TL;DR
- Root Trigger: AWS cooling failure shut down racks, triggering widespread Coinbase service outages throughout buying and selling and account actions.
- Compounding Points: Matching‑engine quorum loss and a silent Kafka management‑airplane defect considerably prolonged restoration time.
- Subsequent Steps: Coinbase is enhancing cross‑zone resiliency, increasing failover testing, and upgrading Kafka deployments to forestall related incidents.

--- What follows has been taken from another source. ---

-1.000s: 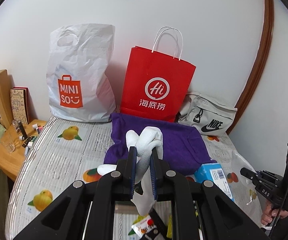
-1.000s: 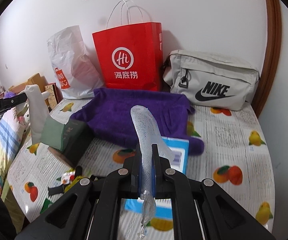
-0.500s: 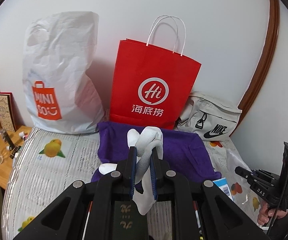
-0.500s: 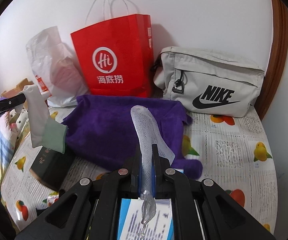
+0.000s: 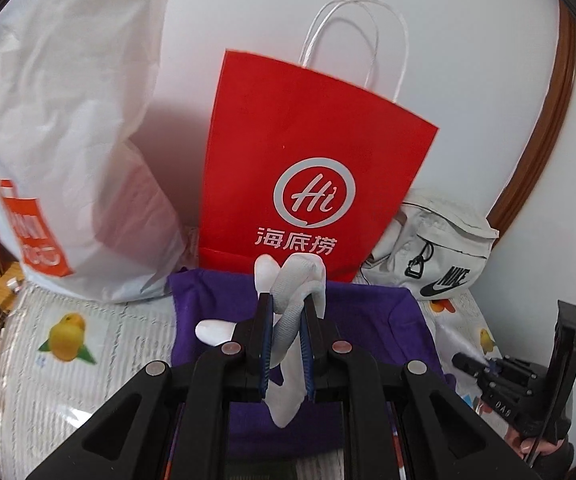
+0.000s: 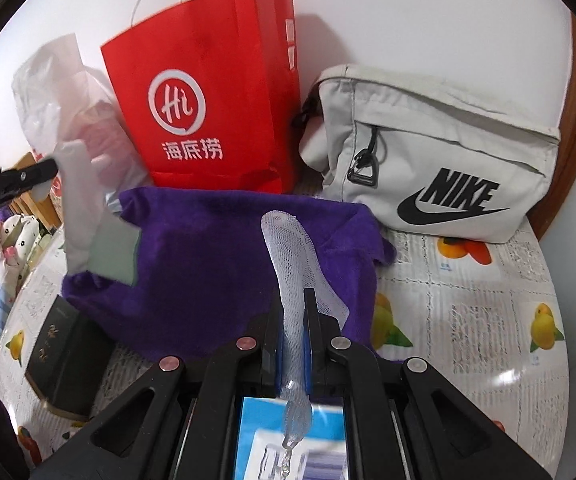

The Could 7 service disruption left clients throughout retail and institutional platforms dealing with hours of halted exercise, and the corporate is now outlining how a localized AWS cooling failure escalated into a protracted, multi‑layer outage. Coinbase says the eight‑hour interruption, adopted by a twelve‑hour full‑system restoration window, fell wanting its requirements and warranted a detailed accounting of the technical breakdowns that compounded the incident.
AWS Cooling Failure Triggered Widespread Shutdowns
In line with the corporate, the chain of occasions started at 7:20 PM ET when a number of chiller items failed inside a single knowledge corridor in AWS’s us‑east‑1 area. The cooling loss pressured a thermal‑security shutdown of racks internet hosting EC2 situations and EBS volumes, impacting Coinbase techniques alongside different main web providers. By 7:48 PM ET, almost all buying and selling on the platform had halted, leaving retail customers unable to purchase, promote, ship, obtain, deposit, or withdraw.
Institutional shoppers on Prime additionally noticed order‑routing degradation as Coinbase Change markets went offline. Restoration progressed inconsistently. The matching engine returned in cancel‑solely mode at 2:25 AM ET on Could 8, full buying and selling resumed at 3:49 AM ET, and coinbase.com and the cell app regained full performance by 9:53 AM ET. Occasion‑streaming backlogs cleared by 2:00 PM ET. Coinbase additionally notified regulators inside required home windows and is finishing formal impression assessments.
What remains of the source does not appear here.